There is only one barrier to care and
self-soothing, and that is the self. Which
is somewhat troublesome, because it’s also the self – and only the self - who supplies access to the care and self-soothing we so crave.
This seems a bit of a contradiction in
terms (how can I care for my self if I don’t care about my self?) but then so
many things relating to eating disorders are. We think we are too heavy, even
when our bones poke out from our skin. We gorge on calories only to immediately
purge ourselves of those same calories. We refuse ourselves food and think we
are strong for resisting, when in fact we are making ourselves weaker and
frailer and more vulnerable.
I used to think that once I was
‘fixed’, once I had changed everything I didn’t like about myself and subsequently
become this dazzling new individual with a bright smile, indomitable spirit and
infinite patience, then I would start
taking care of myself, because then I would be a person worth taking care of. Only
when I had reached this state of perfection would I deserve to eat like everyone else, to
socialise, to laugh, to buy pretty dresses, to drink wine in a bath full of
bubbles, paint my nails peppermint pink.
The hardest thing I had to get my head
around was that all of that was conducive to my getting well in the first
place, not a consequence of it. That I needed to take care of myself in order
to be happy and not the other way round.
Interestingly – and I think we all do
this – it’s the times when someone else is hurting that we treat them most
gently. We literally handle them with care. But when we ourselves are feeling
raw, bruised, sad, we despise ourselves for it. Are furious with ourselves for our
‘weakness’. It’s another example of that skewed logic which plays such a huge
part in fostering an eating disorder: That
only applies to others; I am different; I don't deserve what other people deserve.
Once you have realised that you
DO deserve the same respect and the same nurturing that you freely give
to others, the barriers to recovery give way. They stop being gates of steel
and become veil-like and flimsy instead. You might find yourself getting tangled every once in a while - not making enough time for yourself, over or undereating, working too hard or too much - but that's fine, it's human.
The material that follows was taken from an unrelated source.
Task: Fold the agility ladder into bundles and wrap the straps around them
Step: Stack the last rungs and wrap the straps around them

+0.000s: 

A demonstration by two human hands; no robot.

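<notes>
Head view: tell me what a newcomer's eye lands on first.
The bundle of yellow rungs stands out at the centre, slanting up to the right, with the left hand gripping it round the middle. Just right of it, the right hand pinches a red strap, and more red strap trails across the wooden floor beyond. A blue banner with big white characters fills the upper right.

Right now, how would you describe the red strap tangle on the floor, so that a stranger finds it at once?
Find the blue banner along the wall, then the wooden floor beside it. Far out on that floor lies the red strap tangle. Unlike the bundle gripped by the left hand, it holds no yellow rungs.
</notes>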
And it's a whole lot easier untangling yourself from something than it is to knock down that big old steel gate.
Self worth – self belief – self-confidence - self-doubt - self-harm - self-soothing - self-control - self-acceptance - self-hate.
You have the 'self' part down already - you have a self, you are a self. It's up to you to decide the rest. What is going to apply to you? How are you going to make this the best life you can have? How are you going to treat yourself? Are you going to meet your needs or deny them? Be gentle with yourself or cruel?
It's about working out what makes you feel happy. What makes you feel calm, capable, passionate, intense, intelligen, loved - however you want to feel. And then giving yourself every opportunity you can to feel that way. Because you deserve it. We all do.
.
No need to hurry.
No need to sparkle.
No need to be anybody but oneself.
- Virginia Woolf
This is absolutely marvellously written and inspiring angel. You hit the nail on the head completely and in such a clear way. You are entirely awesome. xxx
ReplyDeleteand as a p.s. I am obsessed with virginia woolf's work and have never come across that quote so *steals!* xxx
Ah thank you so much, Tracey - what a lovely comment.
ReplyDeleteI love that quote, it's one of my favourites...and I am OBSESSED with Virginia Woolf too :)
Have you read 'On Being Ill'? If not I can't recommend it highly enough.
Thank you again for bringing this community together. It's such a positive thing x
"The hardest thing I had to get my head around was that all of that was conducive to my getting well in the first place, not a consequence of it. That I needed to take care of myself in order to be happy and not the other way round."
ReplyDeletethis is SO true! yet, it can be the hardest thing to grasp and understand while we are struggling. i love this whole post - you described things so well in it. i really really love that quote too! i am taping it up on my mirror ; )
"There is only one barrier to care and self-soothing, and that is the self."
ReplyDelete"(how can I care for my self if I don’t care about my self?)"
"it’s the times when someone else is hurting that we treat them most gently. We literally handle them with care. But when we ourselves are feeling raw, bruised, sad, we despise ourselves for it... I am different; I don't deserve what other people deserve."
So full of inspiration Cheryl - I am at a loss for words (so I quoted yours instead!) It is up to us to decide the other part of self- that's for sure. And it seems that we all take our own sweet time to find the upside of that! Love, love, love this post!